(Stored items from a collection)

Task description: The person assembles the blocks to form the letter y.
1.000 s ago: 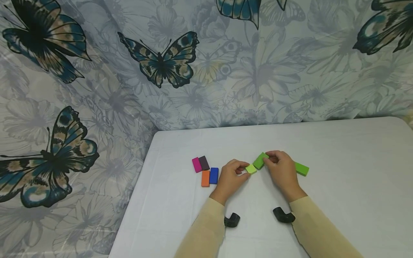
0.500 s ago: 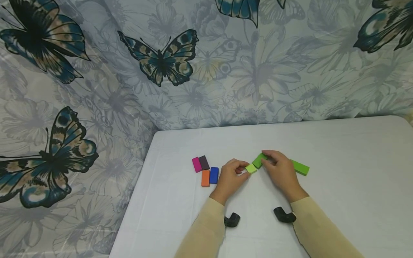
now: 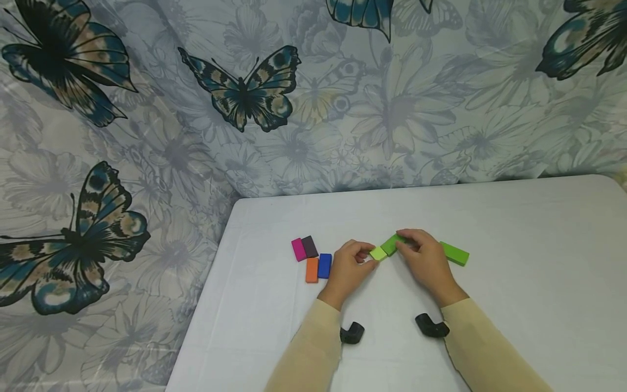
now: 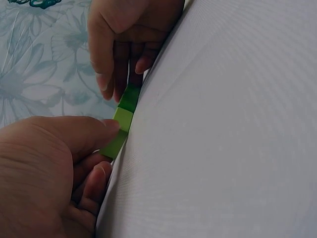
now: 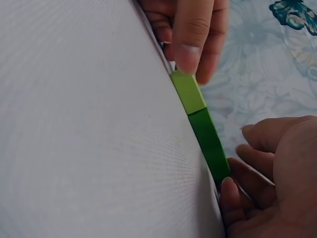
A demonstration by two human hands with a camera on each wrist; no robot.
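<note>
My left hand [image 3: 346,272] pinches a small lime-green block [image 3: 379,253] between thumb and fingers. My right hand [image 3: 430,267] holds the far end of a longer green block [image 3: 391,244], its fingertips around that end. The two blocks meet end to end on the white tabletop, in a slanting line between the hands. In the right wrist view, the lime-green block [image 5: 188,94] and the green block [image 5: 210,144] form one nearly straight strip. The left wrist view shows the left thumb [image 4: 106,130] against the lime-green block. Another green block [image 3: 455,253] lies partly behind the right hand.
Left of the left hand, a magenta block [image 3: 299,250] lies beside a dark purple-grey block [image 3: 309,247]. An orange block [image 3: 312,270] and a blue block [image 3: 324,265] sit just below them. The white table [image 3: 264,218] backs onto butterfly-patterned cloth [image 3: 416,109].
The right hand has shifted slightly left with the green block. The lime-green block has turned and moved slightly up and left, and the two blocks now line up more closely.
</note>
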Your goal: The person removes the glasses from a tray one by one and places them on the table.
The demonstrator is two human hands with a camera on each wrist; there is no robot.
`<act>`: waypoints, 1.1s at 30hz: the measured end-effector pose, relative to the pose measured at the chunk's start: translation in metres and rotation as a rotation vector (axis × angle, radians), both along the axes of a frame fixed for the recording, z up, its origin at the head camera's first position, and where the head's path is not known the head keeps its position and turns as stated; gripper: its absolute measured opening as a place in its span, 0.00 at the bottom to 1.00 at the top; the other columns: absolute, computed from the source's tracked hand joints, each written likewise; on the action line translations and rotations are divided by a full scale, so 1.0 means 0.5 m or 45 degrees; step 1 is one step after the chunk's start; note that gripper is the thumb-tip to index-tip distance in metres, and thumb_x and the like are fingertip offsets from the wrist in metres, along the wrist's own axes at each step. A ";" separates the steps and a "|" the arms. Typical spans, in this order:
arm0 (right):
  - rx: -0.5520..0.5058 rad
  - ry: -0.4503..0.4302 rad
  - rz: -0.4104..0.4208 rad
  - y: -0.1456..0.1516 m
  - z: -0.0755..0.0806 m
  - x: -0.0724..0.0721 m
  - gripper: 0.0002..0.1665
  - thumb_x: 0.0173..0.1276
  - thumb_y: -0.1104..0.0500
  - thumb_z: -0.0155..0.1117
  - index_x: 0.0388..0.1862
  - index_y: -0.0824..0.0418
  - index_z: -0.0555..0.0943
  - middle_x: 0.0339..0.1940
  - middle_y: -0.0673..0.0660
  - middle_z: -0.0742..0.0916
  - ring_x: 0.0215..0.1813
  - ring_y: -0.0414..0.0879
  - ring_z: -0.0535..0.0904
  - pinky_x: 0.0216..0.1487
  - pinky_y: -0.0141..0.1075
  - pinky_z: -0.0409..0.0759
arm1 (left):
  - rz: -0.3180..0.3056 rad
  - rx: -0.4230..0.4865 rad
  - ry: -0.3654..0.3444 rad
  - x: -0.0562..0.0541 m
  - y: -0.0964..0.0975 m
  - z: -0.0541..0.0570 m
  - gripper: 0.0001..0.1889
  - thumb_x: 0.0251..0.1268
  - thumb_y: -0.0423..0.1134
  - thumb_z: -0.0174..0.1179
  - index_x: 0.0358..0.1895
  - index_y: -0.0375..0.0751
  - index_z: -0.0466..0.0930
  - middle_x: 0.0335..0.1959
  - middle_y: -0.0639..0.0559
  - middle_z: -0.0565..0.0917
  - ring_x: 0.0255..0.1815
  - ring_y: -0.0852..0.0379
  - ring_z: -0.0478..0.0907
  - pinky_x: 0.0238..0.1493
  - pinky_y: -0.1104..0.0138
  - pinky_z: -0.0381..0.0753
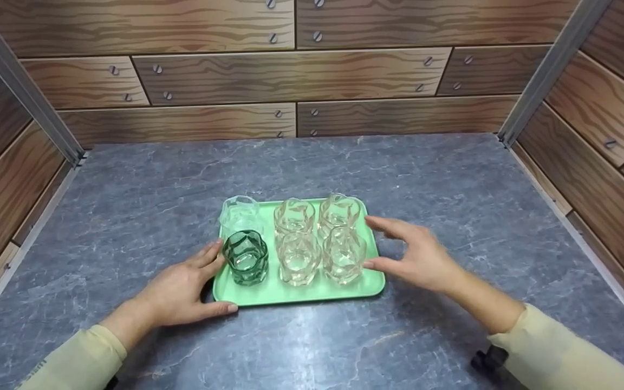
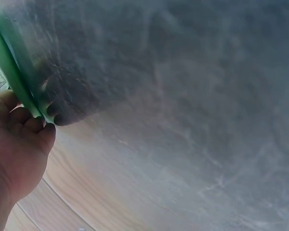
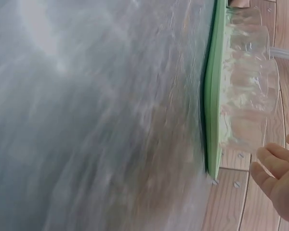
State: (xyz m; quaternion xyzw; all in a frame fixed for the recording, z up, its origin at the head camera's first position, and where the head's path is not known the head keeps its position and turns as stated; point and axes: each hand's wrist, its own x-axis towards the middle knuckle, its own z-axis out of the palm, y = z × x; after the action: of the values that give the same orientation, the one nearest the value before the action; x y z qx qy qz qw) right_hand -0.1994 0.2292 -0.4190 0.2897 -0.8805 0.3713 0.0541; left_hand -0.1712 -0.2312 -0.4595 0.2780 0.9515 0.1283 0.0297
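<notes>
A light green tray (image 1: 268, 295) lies on the table, bearing several faceted drinking glasses in two rows. A dark green glass (image 1: 246, 257) stands at its front left, with a clear glass (image 1: 239, 214) behind it. More clear glasses (image 1: 299, 259) fill the middle and right. My left hand (image 1: 176, 292) spreads around the tray's front left corner, the thumb at the corner and the fingers along the left edge; in the left wrist view its fingertips meet the green rim (image 2: 12, 67). To the right, my right hand (image 1: 423, 254) holds nothing, thumb and fingers apart beside the front right glass (image 1: 344, 254).
The grey marbled table (image 1: 301, 168) extends around the tray on all sides. Wood-patterned panels (image 1: 290, 76) stand at the back and both sides, with metal posts (image 1: 547, 70) at the back corners.
</notes>
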 end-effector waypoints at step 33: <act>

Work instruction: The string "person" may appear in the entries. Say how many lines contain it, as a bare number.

Exercise output: 2